You would have to use the one that returns the answer that answers the question you were asking, these queries answer two entirely different questions.

compare tables

Branka, July 26, 2010 - 10:27 am UTC

I realized that for second query, I need to use select that you developed on AskTom site, and I twisted a little, so it will use only records that exist in both tables. I would have problem only if same record exist in both tables, and is same, but in one of the tables it has 1 record, and in second one 2 records. That can happen when id1 and id2 are PK in first table, but not in second.
Other than that, it seam that result should be same.
Do you see any difference between those 2 queries? Which one would you recommend to be used?

SELECT c1,
c2,
c3
FROM
( SELECT b1.*, 1 src1, to_number(NULL) src2 FROM b1
UNION ALL
SELECT b2.*, to_number(NULL) src1, 2 src2 FROM b2
)
WHERE (id1,id2) IN
(SELECT id1, id2 FROM b1
INTERSECT
SELECT id1, id2 FROM b2
)
GROUP BY c1,
c2,
c3,
id1,
id2
HAVING COUNT(src1) <> COUNT(src2)
order by 1,2,3
/

SELECT b1.c1, b1.c2,b1.c3
FROM b1 JOIN B2
ON b1.id1=b2.id1 AND b1.id2=b2.id2
WHERE b1.c1<>B2.c1
OR b1.c2<>B2.c2
OR b1.c3<>B2.c3
UNION ALL
SELECT b2.c1, b2.c2,b2.c3
FROM b1 JOIN B2
ON b1.id1=b2.id1 AND b1.id2=b2.id2
WHERE b1.c1<>B2.c1
OR b1.c2<>B2.c2
OR b1.c3<>B2.c3
order by 1,2,3
/

Tom Kyte
July 27, 2010 - 11:57 am UTC

if you wanted to only compare records that have keys in both, it would be:

select ....
  from b1, b2
 where b1.id1 = b2.id1 and b1.id2 = b2.id2
   and ( decode( b1.c1, b2.c1, 0, 1 ) = 1
         OR
         decode( b1.c2, b2.c2, 0, 1 ) = 1 
         OR 
         ....)


decode is "null comparison friendly", if either b1.cN or b2.cN were null, the <> stuff stops working as you would probably want it to work.

Since you are only interested in records that exists IN BOTH, just a single natural join with the or'd decodes is all you need/want.

A reader, July 27, 2010 - 12:36 pm UTC

what if both the column are null?

thanks


Tom Kyte
July 27, 2010 - 12:51 pm UTC

when you tested it out to see, what did you find out?

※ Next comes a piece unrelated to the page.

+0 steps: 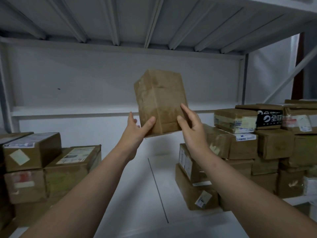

ops$tkyte%ORA10GR2> select decode( null, null, 0, 1 ) from dual;

DECODE(NULL,NULL,0,1)
---------------------
                    0


Null is equal to null using decode.

not null is NOT equal to null using decode.

compare tables

Branka, July 27, 2010 - 1:08 pm UTC

Tom,

Thanks a lot.

What I realy want is to have some report that will say:
'exist in B1 and not in b2',1,2,3
'exist in B1 and not in b2',1,2,4
etc
'exist in B2 and not in b1',2,3,4
'exist in B2 and not in b1',2,3,5
etc
'exist in both but different',3,4,5
'exist in both but different',3,4,6
etc

So, having record in both tables but different is just part of the problem.
In my database first query was much faster because of lack of indexes. (It executes in 1 minute, and second one in 5 hours)

Tom Kyte
July 28, 2010 - 7:29 am UTC

then, ummm, you have a strange way of saying things.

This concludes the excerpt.